E poi ancora il diritto al lavoro. Il lavoro come modo di dare alla comunità la parte creativa di noi stessi ed avere reciprocamente la parte migliore degli altri. E ancora le autonomie locali, una nuova sovranità che, muovendo dal popolo, innerva tutte le istituzioni, secondo le competenze ripartite dalla Carta. Sovranità statuale addio! Sono espressione di sovranità anche comuni, province e regioni. Le minoranze linguistiche sono minoranze dal punto di vista numerico, ma non per il valore delle lingue, che hanno pari dignità. Ed ancora le relazioni pacificate fra Stato e Chiesa. La libertà di culto e delle confessioni religiose. Quale lontananza dagli istinti barbari espressi anche da uomini di governo in questi anni, di fronte alle nuove religioni che - come fu per il cristianesimo - vengono a noi dall’altra sponda del Mediterraneo!

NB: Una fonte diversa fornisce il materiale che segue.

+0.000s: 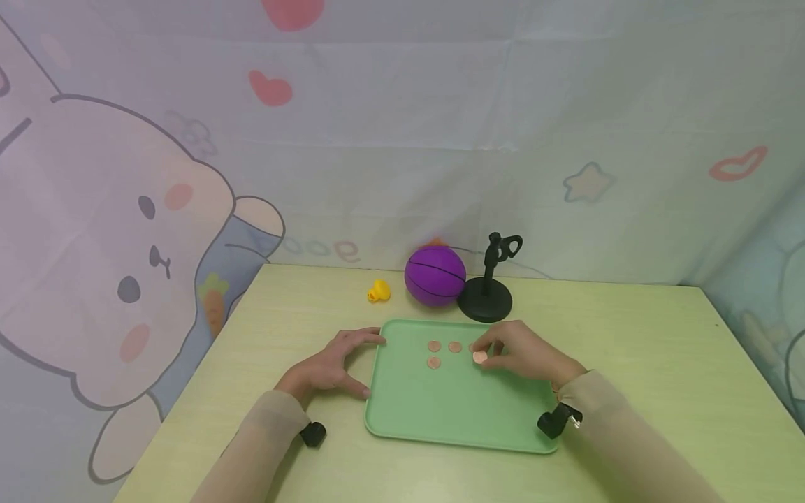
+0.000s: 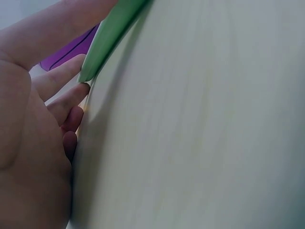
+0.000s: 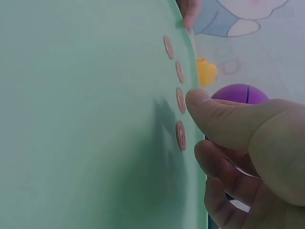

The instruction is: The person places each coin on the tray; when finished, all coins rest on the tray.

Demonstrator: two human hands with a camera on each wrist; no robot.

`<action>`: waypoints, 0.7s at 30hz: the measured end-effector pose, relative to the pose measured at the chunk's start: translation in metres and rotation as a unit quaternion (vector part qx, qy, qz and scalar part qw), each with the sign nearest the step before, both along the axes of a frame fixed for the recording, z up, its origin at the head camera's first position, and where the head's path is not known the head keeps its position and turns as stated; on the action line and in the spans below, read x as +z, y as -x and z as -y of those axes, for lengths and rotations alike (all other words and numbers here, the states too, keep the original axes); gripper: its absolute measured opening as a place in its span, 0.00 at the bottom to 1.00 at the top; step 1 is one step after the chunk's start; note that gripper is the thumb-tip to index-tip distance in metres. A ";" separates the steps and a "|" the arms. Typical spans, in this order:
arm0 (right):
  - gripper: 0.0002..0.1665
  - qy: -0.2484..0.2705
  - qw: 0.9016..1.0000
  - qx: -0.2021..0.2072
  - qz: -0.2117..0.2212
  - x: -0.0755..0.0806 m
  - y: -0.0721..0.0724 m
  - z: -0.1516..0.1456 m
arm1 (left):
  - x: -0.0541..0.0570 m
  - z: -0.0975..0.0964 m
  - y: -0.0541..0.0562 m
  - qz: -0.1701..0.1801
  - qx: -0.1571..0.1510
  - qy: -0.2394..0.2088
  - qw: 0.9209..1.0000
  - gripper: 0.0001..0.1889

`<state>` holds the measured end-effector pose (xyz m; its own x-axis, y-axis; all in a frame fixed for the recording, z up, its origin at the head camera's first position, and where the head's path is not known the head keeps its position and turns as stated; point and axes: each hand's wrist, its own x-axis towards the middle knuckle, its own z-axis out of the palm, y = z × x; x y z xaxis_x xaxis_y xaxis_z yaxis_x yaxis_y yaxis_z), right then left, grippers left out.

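My right hand (image 1: 518, 349) is over the green tray (image 1: 453, 419), pinching a copper-coloured coin (image 1: 480, 357) between thumb and fingers. In the right wrist view the thumb (image 3: 214, 112) hides that coin. Beneath the fingertips lies another coin (image 3: 181, 136), partly covered in the head view. Further left, flat on the tray, are two coins in the same row, one coin (image 1: 455, 346) and one coin (image 1: 434, 346), with a coin (image 1: 434, 362) just below the leftmost. My left hand (image 1: 327, 363) has its thumb and fingers spread along the tray's left edge, fingertips at the rim.
Behind the tray stand a yellow rubber duck (image 1: 379, 290), a purple ball (image 1: 435, 275) and a black stand (image 1: 486, 300) with a round base. All sit on a pale yellow table (image 1: 635, 363), with a printed curtain (image 1: 402, 140) hanging behind it.
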<state>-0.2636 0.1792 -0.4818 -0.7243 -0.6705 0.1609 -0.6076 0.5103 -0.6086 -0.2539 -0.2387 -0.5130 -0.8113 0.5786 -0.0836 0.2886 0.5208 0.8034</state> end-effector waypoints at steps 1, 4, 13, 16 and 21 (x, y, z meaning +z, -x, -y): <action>0.12 -0.001 1.000 0.004 -0.009 -0.001 0.000 0.003 | 0.000 0.000 0.000 0.000 0.001 0.001 1.000 0.48; 0.11 -0.008 1.000 0.011 -0.024 -0.003 0.001 0.012 | -0.001 0.001 0.001 -0.002 0.000 0.004 1.000 0.48; 0.06 -0.027 0.999 0.010 -0.018 -0.004 -0.002 0.033 | -0.001 0.000 0.000 -0.014 -0.005 0.001 1.000 0.49; 0.12 -0.043 0.999 -0.003 -0.018 -0.004 -0.004 0.036 | -0.001 0.000 -0.001 -0.010 -0.003 -0.003 1.000 0.48; 0.14 -0.056 0.998 -0.012 -0.019 -0.005 -0.005 0.040 | -0.001 0.000 0.000 -0.006 -0.002 -0.004 1.000 0.48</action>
<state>-0.2582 0.1391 -0.4867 -0.7348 -0.6687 0.1140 -0.6165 0.5882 -0.5235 -0.2538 -0.2384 -0.5142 -0.8104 0.5819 -0.0687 0.3003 0.5131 0.8041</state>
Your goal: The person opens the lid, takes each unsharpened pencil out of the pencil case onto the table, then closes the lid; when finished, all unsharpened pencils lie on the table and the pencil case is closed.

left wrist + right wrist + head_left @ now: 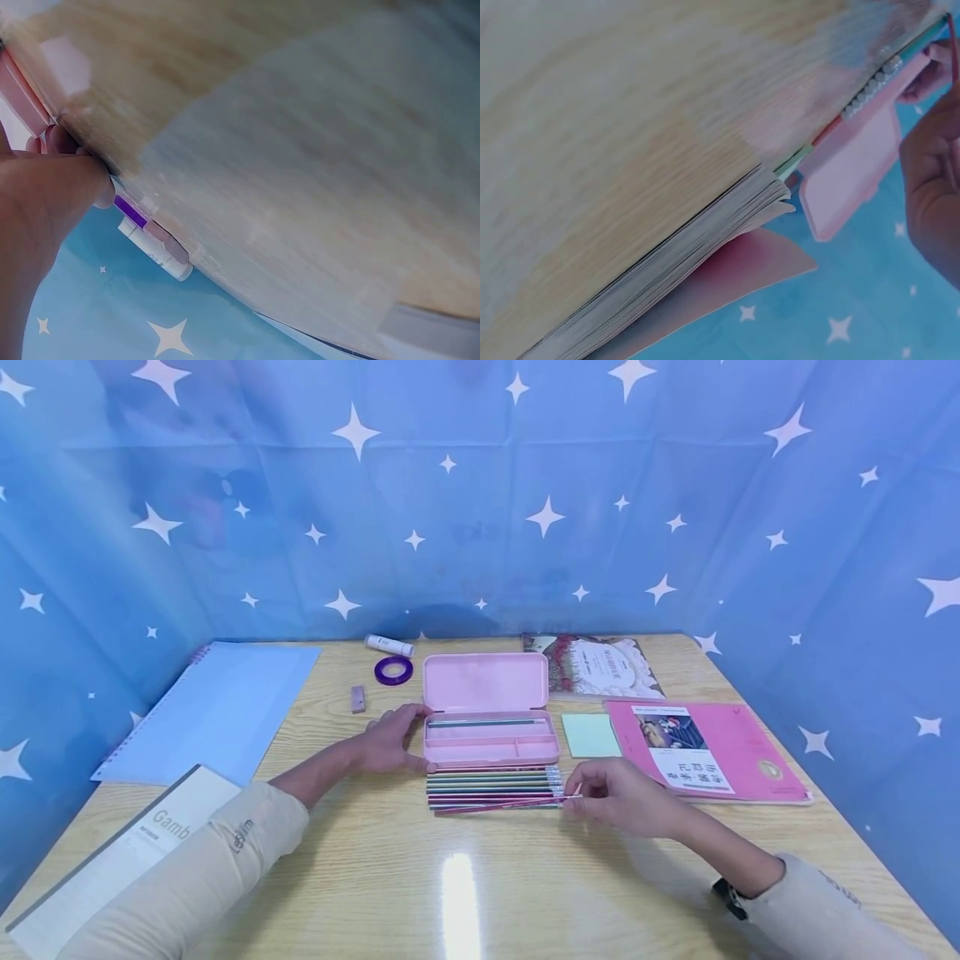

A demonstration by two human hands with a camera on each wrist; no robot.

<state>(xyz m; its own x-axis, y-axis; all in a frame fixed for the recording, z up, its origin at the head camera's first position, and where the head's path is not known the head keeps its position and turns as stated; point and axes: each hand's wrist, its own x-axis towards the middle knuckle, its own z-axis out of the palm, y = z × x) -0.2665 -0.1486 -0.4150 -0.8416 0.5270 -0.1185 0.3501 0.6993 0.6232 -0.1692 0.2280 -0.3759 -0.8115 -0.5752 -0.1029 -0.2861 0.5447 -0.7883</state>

La tutela del paesaggio e del patrimonio culturale del Paese è poi una assalto al cielo. Come lo è la pace e il ripudio della guerra. Mai più la guerra, il tormento, da sempre, dell’umanità, la sua negazione! Infine la bandiera, simbolo del nostro stare insieme come italiani.

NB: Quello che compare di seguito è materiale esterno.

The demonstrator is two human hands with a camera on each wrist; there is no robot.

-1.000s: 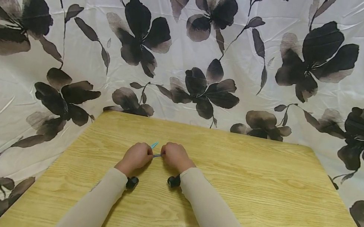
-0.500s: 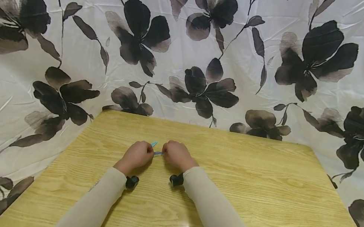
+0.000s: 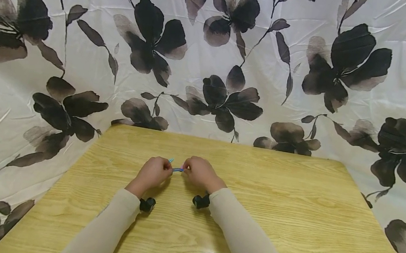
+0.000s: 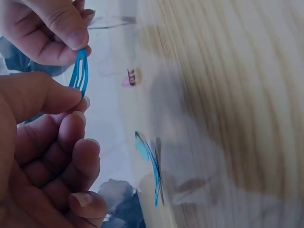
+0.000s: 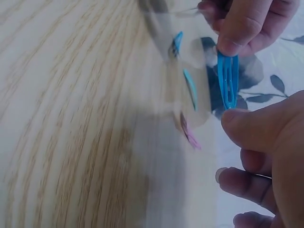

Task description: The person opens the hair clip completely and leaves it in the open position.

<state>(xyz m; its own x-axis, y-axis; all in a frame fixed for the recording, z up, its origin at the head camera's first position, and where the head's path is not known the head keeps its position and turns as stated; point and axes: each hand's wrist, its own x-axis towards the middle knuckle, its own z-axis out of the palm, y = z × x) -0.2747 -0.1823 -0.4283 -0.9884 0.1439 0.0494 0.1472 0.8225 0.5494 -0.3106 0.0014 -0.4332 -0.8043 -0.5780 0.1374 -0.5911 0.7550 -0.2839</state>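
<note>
A blue snap hair clip (image 3: 177, 169) spans the gap between my two hands, above the table. The thumb and index finger of my left hand (image 3: 153, 172) pinch one end of it, other fingers loosely curled below, as the left wrist view shows. My right hand (image 3: 200, 173) has its thumb at the opposite end, where the right wrist view shows the clip's slotted frame (image 5: 228, 80). Beyond the hands lie a turquoise hair clip (image 5: 191, 89), a pink hair clip (image 5: 189, 134) and another blue hair clip (image 5: 178, 42) on the tabletop.
The wood-grain table (image 3: 292, 203) stretches out on both sides of the arms. Behind it hangs a white cloth (image 3: 192, 58) with dark flowers. Black wrist cameras (image 3: 147, 204) sit under both wrists.
My right hand has shifted a little to the right and away, so the gap widens and more of the blue hair clip shows. The left hand stays nearly in place.
</note>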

E’ proprio vero! Ci vogliono gli artisti e i comici per comprendere lo spirito delle cose alte. Non è affare di tecnici al soldo di poteri forti, o di legulei, spesso venditori di interpretazioni, col capello in mano alla porta dei potenti o anche di qualche miserabile divenuto, per caso e per trama, presidente o assessore regionale. Ma è proprio perché sono questi a fornire le interpretazioni ufficiali e ad applicare le leggi che tra il sogno (la Carta costituzionale formale) e la realtà (la Costituzione materiale) c’è uno stacco innaturale. Un capovolgimento totale. Ci vorrebbero artisti e saltimbanchi al governo. Per ridare dignità e sorriso alle donne e agli uomini, sopratutto agli umili. Per ridare ad ognuno di noi e a tutti fiducia. Come non fa Monti e come invece ha fatto Benigni l’altra sera, spiegandoci come la politica alta può alimentare i sogni così da creare una spinta formidabile verso una vita migliore. E come ha fatto questo giullare con la sua canzone finale, un inno alla fiducia in noi stessi e negli altri. Poi, ahinoi!, il telegionale  e porta a porta…

1 commento

  • 1 Giulio Lobina
    20 Dicembre 2012 - 20:37

    Mi ha lasciato perplesso solo un fatto: “L’Europa è in pace da 60 anni”. Ne dubito fortemente. Lo sa bene Quirra, dove vengono provate le Armi, in terra Sarda. Lo sa bene Decimo, da dove partono i caccia. Lo sanno bene gli italiani quando PDL, PDL e company votano per comprare i caccia bombardieri F35. Lo sa la Macedonia e lo sanno anche i Paesi dell’ex Jugoslavia. Non mi è piaciuto il discorso sull’articolo 11 della Costituzione. Poteva essere più pacifista. Ma non mi è parso così. Ad ogni modo, forse sono io che ho un’idea diversa della Pace. Se iniziassimo a educare i bambini alla Pace, Tra 50 anni al massimo non ci sarebbe nemmeno bisogno degli eserciti. Ma non ne siamo capaci. Purtroppo.